--- Activity ---
Beginning with the first line below, please repeat the material exactly, ending with the line that includes "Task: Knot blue".
═══ Material provided ═══
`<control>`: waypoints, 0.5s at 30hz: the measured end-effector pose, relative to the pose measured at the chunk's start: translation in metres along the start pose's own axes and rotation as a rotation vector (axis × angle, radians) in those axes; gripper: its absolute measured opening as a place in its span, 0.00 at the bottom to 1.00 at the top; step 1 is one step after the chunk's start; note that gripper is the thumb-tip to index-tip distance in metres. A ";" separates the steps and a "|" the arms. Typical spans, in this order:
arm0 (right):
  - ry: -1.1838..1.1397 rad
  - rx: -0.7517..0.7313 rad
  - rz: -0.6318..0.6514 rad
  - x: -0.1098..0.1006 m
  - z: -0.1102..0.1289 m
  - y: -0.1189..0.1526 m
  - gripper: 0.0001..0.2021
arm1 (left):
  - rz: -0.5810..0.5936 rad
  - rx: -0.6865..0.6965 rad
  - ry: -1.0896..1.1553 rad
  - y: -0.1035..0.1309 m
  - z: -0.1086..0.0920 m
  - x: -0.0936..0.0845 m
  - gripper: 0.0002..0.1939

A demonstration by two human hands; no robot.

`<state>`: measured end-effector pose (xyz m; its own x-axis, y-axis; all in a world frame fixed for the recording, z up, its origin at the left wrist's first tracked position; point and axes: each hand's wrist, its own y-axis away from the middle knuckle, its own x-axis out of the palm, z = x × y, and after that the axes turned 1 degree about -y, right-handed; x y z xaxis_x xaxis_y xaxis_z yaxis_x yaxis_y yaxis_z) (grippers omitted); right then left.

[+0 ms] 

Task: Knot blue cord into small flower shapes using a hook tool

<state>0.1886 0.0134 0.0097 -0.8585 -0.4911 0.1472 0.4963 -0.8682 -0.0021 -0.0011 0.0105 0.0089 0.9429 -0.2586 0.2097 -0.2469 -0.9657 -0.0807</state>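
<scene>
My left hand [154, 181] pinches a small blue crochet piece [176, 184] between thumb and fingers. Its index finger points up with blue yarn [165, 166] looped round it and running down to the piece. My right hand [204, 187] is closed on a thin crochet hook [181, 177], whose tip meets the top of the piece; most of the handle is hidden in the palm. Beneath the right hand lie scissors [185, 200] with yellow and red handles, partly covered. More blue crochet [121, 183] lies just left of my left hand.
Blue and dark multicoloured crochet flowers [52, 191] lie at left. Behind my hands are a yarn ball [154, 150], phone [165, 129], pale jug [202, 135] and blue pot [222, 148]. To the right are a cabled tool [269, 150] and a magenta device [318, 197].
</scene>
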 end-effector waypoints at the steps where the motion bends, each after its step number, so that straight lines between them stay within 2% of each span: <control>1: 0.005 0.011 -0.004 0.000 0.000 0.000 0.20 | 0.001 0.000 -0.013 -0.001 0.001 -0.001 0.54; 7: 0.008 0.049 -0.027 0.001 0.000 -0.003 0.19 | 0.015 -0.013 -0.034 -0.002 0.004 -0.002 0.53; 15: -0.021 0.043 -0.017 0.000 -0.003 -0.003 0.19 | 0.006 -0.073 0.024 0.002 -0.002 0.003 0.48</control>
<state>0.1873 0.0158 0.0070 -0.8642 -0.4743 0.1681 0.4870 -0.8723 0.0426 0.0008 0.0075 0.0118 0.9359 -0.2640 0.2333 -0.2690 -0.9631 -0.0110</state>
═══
--- Answer box ---
`<control>`: waypoints, 0.5s at 30hz: the measured end-effector pose, relative to the pose measured at the chunk's start: translation in metres along the start pose's own axes and rotation as a rotation vector (axis × angle, radians) in those axes; gripper: its absolute measured opening as a place in its span, 0.00 at the bottom to 1.00 at the top; step 1 is one step after the chunk's start; note that gripper is the thumb-tip to index-tip distance in metres. A ";" separates the steps and a "|" the arms. Typical spans, in this order:
arm0 (right):
  - ry: -1.1838..1.1397 rad
  - rx: -0.7517..0.7313 rad
  - rz: -0.6318..0.6514 rad
  - x: -0.1098..0.1006 m
  - z: -0.1102..0.1289 m
  - y: -0.1189..0.1526 m
  - gripper: 0.0001..0.2021
arm1 (left):
  - rz: -0.5810..0.5936 rad
  - rx: -0.6865..0.6965 rad
  - ry: -1.0896..1.1553 rad
  - y: -0.1035..0.1309 m
  - z: -0.1086..0.0920 m
  - x: -0.0936..0.0845 m
  - gripper: 0.0002..0.1939

A demonstration by two human hands; no robot.

`<state>`: measured end-effector pose (xyz m; its own x-axis, y-axis; all in a world frame fixed for the recording, z up, its origin at the left wrist's first tracked position; point and axes: each hand's wrist, its own y-axis away from the middle knuckle, its own x-axis out of the palm, z = x × y, and after that the axes turned 1 degree about -y, right-handed; x y z xaxis_x xaxis_y xaxis_z yaxis_x yaxis_y yaxis_z) (grippers omitted); right then left.

[+0 ms] 

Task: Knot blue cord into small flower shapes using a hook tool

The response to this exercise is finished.